Your résumé starts here. Pay later.
Start composingFrequently asked
- Should I put my actual AUM and client numbers on a résumé?
- Yes — AUM, household count, net new assets, and retention are the core of advisor hiring. Round sensibly ('$140M+' not '$142,347,901') and never disclose individual client names or identifying details. Vague résumés get screened out for being un-quantifiable.
- How do I list a CFP® I'm still studying for?

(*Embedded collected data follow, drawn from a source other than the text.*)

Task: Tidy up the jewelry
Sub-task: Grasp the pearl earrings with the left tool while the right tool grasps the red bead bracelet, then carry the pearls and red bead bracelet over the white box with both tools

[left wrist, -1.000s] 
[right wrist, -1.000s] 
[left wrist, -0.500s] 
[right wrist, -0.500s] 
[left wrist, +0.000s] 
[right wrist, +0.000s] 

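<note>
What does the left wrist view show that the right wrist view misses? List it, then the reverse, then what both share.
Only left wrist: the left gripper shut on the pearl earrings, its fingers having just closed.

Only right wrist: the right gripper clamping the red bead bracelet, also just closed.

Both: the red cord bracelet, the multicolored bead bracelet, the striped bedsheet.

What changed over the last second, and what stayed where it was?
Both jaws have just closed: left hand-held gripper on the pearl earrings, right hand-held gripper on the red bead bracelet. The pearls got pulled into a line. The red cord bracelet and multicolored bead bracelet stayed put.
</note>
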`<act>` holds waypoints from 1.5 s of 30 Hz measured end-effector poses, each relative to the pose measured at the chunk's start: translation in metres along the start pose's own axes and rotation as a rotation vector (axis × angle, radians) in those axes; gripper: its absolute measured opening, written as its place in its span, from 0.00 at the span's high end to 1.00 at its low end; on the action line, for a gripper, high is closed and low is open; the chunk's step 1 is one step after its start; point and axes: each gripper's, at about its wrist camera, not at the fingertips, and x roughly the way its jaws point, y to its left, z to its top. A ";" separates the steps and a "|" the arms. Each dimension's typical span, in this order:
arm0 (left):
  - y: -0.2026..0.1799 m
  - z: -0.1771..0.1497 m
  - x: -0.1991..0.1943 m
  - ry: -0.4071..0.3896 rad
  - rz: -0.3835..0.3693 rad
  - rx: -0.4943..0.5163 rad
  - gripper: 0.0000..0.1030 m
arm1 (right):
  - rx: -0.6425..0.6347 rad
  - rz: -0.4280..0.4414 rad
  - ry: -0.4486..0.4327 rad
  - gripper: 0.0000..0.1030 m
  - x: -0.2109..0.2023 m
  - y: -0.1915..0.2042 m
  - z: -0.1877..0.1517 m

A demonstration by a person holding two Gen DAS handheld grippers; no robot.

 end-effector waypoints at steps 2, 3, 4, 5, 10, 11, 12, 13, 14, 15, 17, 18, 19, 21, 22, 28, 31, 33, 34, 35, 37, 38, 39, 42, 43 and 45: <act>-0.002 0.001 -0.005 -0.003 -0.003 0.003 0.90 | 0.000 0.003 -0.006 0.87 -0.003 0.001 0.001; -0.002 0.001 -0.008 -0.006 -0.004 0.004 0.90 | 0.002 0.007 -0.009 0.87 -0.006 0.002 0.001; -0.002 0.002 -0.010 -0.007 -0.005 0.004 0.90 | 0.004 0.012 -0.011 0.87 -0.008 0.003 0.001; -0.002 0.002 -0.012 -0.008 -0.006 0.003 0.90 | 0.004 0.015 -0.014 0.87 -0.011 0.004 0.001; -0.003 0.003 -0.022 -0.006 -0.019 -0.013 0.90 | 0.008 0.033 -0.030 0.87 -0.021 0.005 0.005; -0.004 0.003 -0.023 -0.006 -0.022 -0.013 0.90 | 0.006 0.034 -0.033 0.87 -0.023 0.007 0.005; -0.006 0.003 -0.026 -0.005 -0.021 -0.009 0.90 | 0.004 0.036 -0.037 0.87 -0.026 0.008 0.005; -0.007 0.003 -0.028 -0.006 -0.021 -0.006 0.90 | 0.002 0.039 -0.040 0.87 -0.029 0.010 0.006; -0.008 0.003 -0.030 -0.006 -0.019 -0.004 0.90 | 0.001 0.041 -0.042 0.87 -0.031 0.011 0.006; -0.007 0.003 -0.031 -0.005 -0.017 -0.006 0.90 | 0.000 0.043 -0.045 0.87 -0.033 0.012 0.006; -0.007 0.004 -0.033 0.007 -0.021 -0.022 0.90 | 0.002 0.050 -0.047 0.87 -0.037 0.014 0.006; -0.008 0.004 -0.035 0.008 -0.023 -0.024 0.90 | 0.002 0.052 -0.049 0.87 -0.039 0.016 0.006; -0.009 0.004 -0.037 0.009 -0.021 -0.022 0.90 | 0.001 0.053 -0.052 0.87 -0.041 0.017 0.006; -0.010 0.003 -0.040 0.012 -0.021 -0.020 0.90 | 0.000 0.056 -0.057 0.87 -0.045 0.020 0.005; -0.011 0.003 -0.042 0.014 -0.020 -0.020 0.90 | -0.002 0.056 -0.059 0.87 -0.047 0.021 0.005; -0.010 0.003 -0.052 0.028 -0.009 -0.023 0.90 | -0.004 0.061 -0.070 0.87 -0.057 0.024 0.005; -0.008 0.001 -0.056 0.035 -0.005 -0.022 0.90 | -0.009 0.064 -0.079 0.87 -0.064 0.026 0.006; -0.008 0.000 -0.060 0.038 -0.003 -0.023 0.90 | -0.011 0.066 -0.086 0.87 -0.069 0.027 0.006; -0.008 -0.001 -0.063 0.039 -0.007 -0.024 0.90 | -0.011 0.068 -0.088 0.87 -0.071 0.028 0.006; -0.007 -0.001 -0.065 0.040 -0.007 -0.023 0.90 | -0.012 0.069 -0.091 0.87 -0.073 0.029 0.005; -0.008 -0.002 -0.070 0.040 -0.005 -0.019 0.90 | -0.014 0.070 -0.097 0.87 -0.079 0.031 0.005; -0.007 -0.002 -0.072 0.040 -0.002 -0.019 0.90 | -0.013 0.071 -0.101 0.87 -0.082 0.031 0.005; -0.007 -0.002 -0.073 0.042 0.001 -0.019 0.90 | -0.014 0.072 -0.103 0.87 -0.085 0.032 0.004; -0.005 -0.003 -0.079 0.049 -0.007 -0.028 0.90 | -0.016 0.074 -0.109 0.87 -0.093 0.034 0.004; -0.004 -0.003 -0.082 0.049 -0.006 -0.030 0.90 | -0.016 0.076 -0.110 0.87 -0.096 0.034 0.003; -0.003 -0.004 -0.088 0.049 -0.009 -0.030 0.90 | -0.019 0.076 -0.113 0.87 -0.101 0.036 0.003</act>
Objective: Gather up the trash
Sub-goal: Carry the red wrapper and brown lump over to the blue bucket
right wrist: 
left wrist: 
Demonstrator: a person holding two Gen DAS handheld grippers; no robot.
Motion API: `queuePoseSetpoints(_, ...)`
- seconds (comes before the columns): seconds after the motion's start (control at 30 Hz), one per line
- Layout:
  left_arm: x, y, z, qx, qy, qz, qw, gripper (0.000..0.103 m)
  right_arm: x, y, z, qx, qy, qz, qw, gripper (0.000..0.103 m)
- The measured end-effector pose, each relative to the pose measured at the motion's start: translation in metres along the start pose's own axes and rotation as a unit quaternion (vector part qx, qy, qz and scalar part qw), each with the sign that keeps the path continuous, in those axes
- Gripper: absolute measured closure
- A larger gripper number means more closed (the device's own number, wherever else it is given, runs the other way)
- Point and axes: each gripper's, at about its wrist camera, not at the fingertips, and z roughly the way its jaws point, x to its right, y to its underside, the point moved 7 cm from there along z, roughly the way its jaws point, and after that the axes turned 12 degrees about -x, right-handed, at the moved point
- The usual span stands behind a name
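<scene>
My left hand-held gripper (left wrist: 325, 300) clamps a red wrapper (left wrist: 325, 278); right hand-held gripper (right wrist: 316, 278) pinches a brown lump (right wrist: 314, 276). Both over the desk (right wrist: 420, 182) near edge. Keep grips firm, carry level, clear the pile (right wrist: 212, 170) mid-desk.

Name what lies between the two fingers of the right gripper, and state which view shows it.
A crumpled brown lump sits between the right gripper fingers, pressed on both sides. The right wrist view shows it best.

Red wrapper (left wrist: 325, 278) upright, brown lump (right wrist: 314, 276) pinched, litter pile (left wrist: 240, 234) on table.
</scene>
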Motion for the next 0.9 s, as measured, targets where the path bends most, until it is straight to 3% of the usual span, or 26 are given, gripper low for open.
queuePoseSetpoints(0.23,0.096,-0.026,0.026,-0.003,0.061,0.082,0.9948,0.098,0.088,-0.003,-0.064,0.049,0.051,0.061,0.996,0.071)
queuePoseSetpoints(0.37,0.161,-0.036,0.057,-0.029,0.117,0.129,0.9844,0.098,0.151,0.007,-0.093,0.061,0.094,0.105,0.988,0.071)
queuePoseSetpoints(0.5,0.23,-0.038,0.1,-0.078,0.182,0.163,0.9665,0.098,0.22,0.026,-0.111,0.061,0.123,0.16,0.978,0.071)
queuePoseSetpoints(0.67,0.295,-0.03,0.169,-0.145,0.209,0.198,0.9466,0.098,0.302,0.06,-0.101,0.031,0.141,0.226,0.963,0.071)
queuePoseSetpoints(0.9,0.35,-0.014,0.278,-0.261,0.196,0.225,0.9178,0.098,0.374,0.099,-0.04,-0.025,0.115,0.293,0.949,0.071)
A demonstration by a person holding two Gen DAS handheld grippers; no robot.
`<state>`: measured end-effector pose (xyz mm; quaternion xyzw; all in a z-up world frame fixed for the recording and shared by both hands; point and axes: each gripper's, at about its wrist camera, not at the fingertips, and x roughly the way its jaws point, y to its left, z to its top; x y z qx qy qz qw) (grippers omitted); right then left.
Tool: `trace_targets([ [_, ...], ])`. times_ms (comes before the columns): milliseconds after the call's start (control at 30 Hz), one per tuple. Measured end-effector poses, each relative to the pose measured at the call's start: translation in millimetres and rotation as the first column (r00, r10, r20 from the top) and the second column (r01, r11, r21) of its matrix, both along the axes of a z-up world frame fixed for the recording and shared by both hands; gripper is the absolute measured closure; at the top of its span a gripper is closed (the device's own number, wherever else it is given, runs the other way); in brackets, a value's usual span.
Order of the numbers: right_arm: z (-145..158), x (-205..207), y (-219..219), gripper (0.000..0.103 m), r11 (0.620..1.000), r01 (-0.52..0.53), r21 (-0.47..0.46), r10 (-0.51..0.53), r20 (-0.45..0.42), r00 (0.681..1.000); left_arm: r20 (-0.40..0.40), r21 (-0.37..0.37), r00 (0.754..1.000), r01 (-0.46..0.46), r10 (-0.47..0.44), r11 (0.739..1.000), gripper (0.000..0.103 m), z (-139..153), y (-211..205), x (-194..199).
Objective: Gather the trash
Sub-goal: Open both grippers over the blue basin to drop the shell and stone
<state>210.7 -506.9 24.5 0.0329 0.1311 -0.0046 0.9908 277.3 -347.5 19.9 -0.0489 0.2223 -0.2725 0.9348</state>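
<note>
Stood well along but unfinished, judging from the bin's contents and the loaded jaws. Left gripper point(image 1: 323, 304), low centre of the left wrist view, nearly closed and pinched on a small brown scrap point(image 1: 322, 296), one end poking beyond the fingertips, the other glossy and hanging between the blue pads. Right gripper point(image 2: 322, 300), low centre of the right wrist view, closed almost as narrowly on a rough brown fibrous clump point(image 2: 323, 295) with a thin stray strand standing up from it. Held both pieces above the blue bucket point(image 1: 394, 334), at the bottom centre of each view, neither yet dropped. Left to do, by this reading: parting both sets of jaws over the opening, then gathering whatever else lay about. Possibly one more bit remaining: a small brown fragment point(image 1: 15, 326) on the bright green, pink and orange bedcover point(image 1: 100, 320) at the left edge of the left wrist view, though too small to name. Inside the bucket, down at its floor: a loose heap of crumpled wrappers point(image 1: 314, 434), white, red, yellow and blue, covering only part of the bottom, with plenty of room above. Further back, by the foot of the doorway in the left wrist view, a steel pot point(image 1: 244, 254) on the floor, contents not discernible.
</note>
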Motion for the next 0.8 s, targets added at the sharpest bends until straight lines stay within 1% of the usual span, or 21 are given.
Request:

- Write 'CFP® candidate — sitting for the exam March 2026' in Education or under your name. Never imply you hold the mark before you pass and complete the experience requirement; FINRA-regulated firms verify everything.
- Do recruiters check BrokerCheck before they call me?
- Almost always. A clean record is a quiet asset — note 'no disclosures' if you like. If you have a disclosure, don't bury it; be ready to explain it factually in the screen, because they will already know.
- Is one page realistic with 15+ years of advisory experience?
- Yes, and it's expected. Lead with current book and the last two roles; compress earlier experience to title, firm, and dates. A two-page advisor résumé usually signals an inability to prioritize — the same skill you sell to clients.